Focus

La chaîne de blocs : quel potentiel pour les douanes ?

 

Nous avons réuni dans cette section plusieurs articles touchant à la « chaîne de blocs », expression qui fait référence à un type de structure de données qui identifie et suit les transactions de façon numérique et partage ces informations avec un réseau distribué d’ordinateurs.

Une chaîne de bloc est un type de registre distribué. Ces registres utilisent des ordinateurs indépendants (appelés nœuds) pour enregistrer, partager et synchroniser les transactions, au lieu de conserver les données centralisées comme dans un registre traditionnel.

La chaîne, telle que on l’entend ici, est constituée d’enregistrements appelés blocs. Elle a la capacité de transmettre tout type de donnée, rapidement et en toute sécurité, tout en créant en même temps un enregistrement de tout changement, de tout mouvement ou de toute transaction, disponible instantanément, de manière fiable et immuable, pour les participants du réseau d’une chaîne de blocs.

Le recours à des « contrats intelligents », ensemble de règles qui sont écrites en langage informatique et exécutées automatiquement, évite de passer par des intermédiaires agissant comme arbitres en matière d’argent et d’informations.

En termes de gouvernance, la technologie des chaînes de blocs est décentralisée. Il existe toutefois une fonction d’exploitant de la chaîne, opérateur qui fixe les règles pour tous les participants au réseau, ainsi que les régulateurs et les organisations gouvernementales. Si le réseau détecte quelque chose de suspect, le participant individuel verra son accès au réseau gelé et il en sera isolé. Si l’activité suspecte est le fruit d’un accident malencontreux, le participant sera admis à nouveau dans le réseau. À l’inverse, si l’activité dénote une tentative de fraude, les exploitants collaborent avec les autorités pertinentes pour prendre les mesures nécessaires.

Le grand avantage de la technologie tient en ce qu’elle crée une « confiance » entre des parties inconnues qui se lancent dans des transactions commerciales et dans l’échange d’informations sans intermédiaire et tout en s’assurant de l’intégrité des données et en fournissant une piste de vérification complète.

Bien que les chaînes de blocs aient été conçues initialement avant tout sous l’angle des services financiers, la technologie peut servir de fondement pour de nombreuses applications fort utiles allant au-delà des transactions monétaires, dont la gestion de l’information.

La technologie pourrait donc tout aussi bien s’appliquer à l’environnement commercial et douanier dans la mesure où les participants à une transaction doivent pouvoir échanger des informations. Grâce à cette technologie, la même copie d’un registre serait instantanément accessible à toutes les parties situées à des  « nœuds » différents et ce, de la manière la plus actualisée, fiable, sûre et immuable. Elle rendrait inutile la tenue de registres séparés par chacune des parties, comme l’exige la pratique actuelle.

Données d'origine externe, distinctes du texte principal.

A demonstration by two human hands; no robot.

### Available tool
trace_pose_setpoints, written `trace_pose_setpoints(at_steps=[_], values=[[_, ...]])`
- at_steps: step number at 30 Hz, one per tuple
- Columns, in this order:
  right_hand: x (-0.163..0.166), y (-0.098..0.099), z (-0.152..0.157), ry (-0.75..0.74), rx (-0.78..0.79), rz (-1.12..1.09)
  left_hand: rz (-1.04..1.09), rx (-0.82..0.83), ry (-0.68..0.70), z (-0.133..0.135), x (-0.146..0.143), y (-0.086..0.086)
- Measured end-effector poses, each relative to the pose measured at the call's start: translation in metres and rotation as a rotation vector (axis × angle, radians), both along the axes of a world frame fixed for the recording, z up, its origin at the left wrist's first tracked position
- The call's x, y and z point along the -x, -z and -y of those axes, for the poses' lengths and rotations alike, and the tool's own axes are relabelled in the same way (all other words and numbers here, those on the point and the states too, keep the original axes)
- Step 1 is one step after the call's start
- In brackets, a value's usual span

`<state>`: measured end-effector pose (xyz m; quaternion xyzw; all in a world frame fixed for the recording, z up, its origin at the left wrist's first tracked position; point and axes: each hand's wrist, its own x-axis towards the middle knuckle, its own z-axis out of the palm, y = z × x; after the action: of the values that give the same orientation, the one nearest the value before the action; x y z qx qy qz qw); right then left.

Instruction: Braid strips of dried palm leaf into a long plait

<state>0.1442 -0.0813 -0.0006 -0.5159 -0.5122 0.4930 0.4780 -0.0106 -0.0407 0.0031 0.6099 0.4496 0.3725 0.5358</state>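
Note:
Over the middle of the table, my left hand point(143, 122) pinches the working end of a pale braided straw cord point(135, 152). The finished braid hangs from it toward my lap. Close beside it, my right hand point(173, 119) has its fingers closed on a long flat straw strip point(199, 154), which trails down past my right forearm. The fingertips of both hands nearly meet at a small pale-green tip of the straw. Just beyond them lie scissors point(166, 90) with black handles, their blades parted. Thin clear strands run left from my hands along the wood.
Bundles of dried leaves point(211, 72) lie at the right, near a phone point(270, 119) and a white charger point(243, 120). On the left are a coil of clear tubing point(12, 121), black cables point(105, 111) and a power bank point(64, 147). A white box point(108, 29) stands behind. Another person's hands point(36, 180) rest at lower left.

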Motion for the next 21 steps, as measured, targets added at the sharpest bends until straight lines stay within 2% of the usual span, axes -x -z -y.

Les articles réunis dans les pages qui suivent se penchent plus en détails sur l’application de la chaîne de bloc à la gestion de la chaîne logistique. Un premier article donne un aperçu des capacités et avantages qu’offrirait le recours à la technologie en se penchant sur quatre domaines principaux: la preuve de l’identité, le transfert d’actifs, le pistage et la collaboration aux frontières.

 

Les articles suivants présentent différentes plateformes développées pour renforcer la chaîne logistique et fondées sur la technologie des chaînes de blocs:

 

  • le projet de construction d’une interface à Mercury II, le système utilisé dans le cadre de la dématérialisation du carnet ATA et qui reproduit les procédures papier du carnet.

 

  • Tradelens, lancé par MAERSK et IBM, qui permet à toutes les organisations intervenant dans un envoi international d’échanger des informations sur les événements ainsi que les documents de transport en temps réel.

 

  • Cadena qui permet de partager les informations sur les opérateurs économiques agréés (OEA) entre les administrations des douanes du Mexique, du Pérou et du Costa Rica, dans le but de garantir la mise en œuvre effective des arrangements et accords de reconnaissance mutuelle (ARM).

 

  • le Global Trade Connectivity Network (GTCN), une « autoroute de l’information » à vocation globale mais limitée pour l’instant à l’échange d’informations sur le financement du commerce entre l’Autorité monétaire de Singapour et son homologue de Hong Kong.

Les lecteurs sont aussi invités à consulter les documents élaborés par l’OMD tels que le Rapport d’étude sur les technologies de rupture et le Document de recherche de l’OMD n° 45 « Révéler le potentiel de la chaîne de blocs pour la Douane ».